**Provided data**
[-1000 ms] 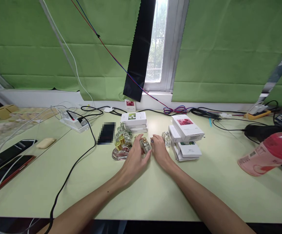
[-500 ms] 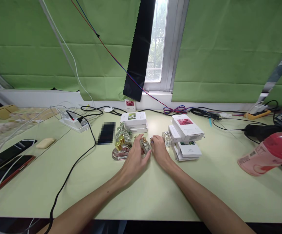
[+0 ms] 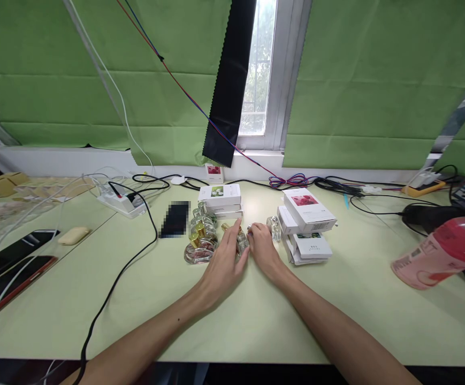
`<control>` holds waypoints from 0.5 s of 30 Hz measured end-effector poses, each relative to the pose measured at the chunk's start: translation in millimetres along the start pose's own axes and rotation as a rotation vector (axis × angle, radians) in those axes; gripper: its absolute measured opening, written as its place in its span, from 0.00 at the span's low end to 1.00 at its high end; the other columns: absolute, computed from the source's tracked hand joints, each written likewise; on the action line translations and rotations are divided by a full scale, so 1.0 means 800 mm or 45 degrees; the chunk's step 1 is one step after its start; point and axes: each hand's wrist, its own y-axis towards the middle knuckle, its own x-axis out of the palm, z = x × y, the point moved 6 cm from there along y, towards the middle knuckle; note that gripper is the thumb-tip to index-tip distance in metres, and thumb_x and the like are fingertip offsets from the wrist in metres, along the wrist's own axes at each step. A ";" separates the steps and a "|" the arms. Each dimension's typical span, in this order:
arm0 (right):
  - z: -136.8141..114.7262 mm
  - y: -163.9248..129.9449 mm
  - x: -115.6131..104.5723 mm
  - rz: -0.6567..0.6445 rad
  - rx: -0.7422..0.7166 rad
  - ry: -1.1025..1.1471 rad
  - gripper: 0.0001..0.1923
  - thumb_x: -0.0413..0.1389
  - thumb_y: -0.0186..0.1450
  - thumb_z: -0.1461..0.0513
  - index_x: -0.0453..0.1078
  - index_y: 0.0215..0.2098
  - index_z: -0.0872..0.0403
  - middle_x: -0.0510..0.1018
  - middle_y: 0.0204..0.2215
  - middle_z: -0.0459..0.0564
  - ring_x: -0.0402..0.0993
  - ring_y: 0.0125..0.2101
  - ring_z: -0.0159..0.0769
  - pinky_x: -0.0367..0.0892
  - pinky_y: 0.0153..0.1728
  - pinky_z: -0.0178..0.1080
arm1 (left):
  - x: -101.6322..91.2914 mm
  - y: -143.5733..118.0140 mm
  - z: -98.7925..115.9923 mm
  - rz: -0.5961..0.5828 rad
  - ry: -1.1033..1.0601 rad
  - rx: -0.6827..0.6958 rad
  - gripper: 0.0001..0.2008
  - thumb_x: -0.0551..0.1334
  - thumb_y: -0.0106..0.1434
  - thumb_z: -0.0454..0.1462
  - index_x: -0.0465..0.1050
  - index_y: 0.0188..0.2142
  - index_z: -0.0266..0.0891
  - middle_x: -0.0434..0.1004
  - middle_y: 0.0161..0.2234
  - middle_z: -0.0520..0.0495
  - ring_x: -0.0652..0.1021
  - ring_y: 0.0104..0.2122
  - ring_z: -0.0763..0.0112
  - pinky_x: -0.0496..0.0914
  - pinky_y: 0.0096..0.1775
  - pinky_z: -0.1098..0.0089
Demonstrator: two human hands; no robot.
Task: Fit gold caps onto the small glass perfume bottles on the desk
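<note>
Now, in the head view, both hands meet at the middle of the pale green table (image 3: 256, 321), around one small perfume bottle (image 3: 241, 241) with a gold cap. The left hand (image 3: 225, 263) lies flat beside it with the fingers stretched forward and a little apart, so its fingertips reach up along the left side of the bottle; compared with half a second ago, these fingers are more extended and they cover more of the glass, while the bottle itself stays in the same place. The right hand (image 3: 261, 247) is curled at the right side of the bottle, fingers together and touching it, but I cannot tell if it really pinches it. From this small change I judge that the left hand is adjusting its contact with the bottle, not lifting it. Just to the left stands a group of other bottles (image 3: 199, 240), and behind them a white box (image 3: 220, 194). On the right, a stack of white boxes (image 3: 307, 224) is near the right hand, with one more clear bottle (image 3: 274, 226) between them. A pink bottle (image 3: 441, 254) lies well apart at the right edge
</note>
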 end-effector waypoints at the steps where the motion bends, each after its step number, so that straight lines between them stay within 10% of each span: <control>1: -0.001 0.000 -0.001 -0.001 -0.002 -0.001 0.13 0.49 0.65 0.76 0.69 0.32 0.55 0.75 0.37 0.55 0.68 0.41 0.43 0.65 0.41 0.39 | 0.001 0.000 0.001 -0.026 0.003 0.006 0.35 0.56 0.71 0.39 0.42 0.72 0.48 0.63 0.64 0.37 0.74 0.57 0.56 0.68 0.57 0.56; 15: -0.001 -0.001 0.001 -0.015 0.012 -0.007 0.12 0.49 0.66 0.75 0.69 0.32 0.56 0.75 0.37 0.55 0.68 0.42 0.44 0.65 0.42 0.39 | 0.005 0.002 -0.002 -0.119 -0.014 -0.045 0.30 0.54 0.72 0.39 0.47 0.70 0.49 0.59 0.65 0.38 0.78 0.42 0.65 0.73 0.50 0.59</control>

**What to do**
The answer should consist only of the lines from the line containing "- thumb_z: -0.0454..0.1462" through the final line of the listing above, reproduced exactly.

**Written solution**
  - thumb_z: -0.0454..0.1462
  - index_x: -0.0465..0.1050
  - index_y: 0.0188..0.2142
  - index_z: -0.0266..0.0891
  - middle_x: -0.0434..0.1004
  - middle_y: 0.0161..0.2234
  - middle_z: -0.0520..0.0495
  - ring_x: -0.0652..0.1021
  - ring_y: 0.0104..0.2122
  - ring_z: -0.0763..0.0112
  - pinky_x: -0.0496..0.0914
  - pinky_y: 0.0096..0.1775
  - pinky_z: -0.1098..0.0089
Demonstrator: two human hands; no robot.
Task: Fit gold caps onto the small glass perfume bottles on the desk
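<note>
Now, in the head view, both hands meet at the middle of the pale green table (image 3: 256, 321), around one small perfume bottle (image 3: 241, 241) with a gold cap. The left hand (image 3: 225, 263) lies flat beside it with the fingers stretched forward and a little apart, so its fingertips reach up along the left side of the bottle; compared with half a second ago, these fingers are more extended and they cover more of the glass, while the bottle itself stays in the same place. The right hand (image 3: 261, 247) is curled at the right side of the bottle, fingers together and touching it, but I cannot tell if it really pinches it. From this small change I judge that the left hand is adjusting its contact with the bottle, not lifting it. Just to the left stands a group of other bottles (image 3: 199, 240), and behind them a white box (image 3: 220, 194). On the right, a stack of white boxes (image 3: 307, 224) is near the right hand, with one more clear bottle (image 3: 274, 226) between them. A pink bottle (image 3: 441, 254) lies well apart at the right edge
</note>
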 end-effector waypoints at the steps where the motion bends, each after its step number, so that straight lines between them stay within 10% of each span: <control>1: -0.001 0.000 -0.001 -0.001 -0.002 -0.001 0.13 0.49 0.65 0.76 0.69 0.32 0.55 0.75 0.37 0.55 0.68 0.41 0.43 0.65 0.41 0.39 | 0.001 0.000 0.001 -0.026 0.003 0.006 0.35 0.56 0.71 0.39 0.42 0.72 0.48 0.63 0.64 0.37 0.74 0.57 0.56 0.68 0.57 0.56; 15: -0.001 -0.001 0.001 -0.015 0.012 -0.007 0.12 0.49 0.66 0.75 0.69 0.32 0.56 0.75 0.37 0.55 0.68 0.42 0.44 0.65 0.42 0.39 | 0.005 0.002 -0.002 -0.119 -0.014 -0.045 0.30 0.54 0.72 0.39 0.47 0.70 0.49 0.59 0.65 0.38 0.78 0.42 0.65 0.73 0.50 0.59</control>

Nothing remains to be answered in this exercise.